ACCase was purified from inbred B73 or mutant S2 seedling leaves by ammonium sulfate fractionation, gel filtration (S-400), affinity chromatography (Blue Sepharose), and anion exchange (Mono-Q). The ACCase activity elution profile from Mono-Q was the same for B73 and S2. Two peaks were eluted at approximately 210 (peak I) and 250mM KCl (peak II). Peak II was identical to the purified ACCase fraction that was previously used for antibody production and comprised approximately 85% of the total ACCase activity eluting from the column. Peaks I and II each contained a single biotinylated polypeptide of 225 and 233kDa, respectively.

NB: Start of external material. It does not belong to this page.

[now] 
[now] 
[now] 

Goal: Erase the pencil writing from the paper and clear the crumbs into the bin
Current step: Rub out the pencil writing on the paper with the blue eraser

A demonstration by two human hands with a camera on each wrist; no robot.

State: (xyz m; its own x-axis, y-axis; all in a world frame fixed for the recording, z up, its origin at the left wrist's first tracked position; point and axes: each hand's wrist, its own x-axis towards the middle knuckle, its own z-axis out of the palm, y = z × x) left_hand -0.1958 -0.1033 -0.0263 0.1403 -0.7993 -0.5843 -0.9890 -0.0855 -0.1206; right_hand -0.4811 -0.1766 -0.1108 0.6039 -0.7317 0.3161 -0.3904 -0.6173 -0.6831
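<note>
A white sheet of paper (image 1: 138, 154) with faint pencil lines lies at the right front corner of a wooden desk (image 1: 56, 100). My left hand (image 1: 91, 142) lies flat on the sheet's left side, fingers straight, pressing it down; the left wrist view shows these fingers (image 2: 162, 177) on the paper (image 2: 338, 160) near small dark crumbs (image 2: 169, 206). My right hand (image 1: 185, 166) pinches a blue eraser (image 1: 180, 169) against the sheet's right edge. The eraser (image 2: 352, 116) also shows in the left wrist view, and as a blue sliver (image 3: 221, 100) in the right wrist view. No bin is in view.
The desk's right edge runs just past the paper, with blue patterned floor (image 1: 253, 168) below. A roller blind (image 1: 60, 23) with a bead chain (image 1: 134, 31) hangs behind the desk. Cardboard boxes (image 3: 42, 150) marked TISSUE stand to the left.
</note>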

Molecular weights were estimated from 6% acrylamide gels that allowed a better separation than higher percent gels used previously. The 225kDa polypeptide was unlikely to be a proteolytic product of the 233kDa polypeptide because both were found in rapidly prepared crude extracts containing PMSF plus five other protease inhibitors.
Besides ACCase, other biotinylated carboxylases that utilize the substrates propionyl-CoA, methylcrotonyl-CoA, and pyruvate have been reported in plants. However, animal studies indicate subunit sizes of 70 to 125kDa for these carboxylases (Wurtele and Nikolau, Arch. Biochem. Biophys. 278:179, 1990). Neither peak I nor peak II contained biotinylated proteins < 200kDa or utilized methylcrotonyl-CoA as a substrate. However, both enzymes utilized propionyl-CoA approximately 50% as efficiently as acetyl-CoA.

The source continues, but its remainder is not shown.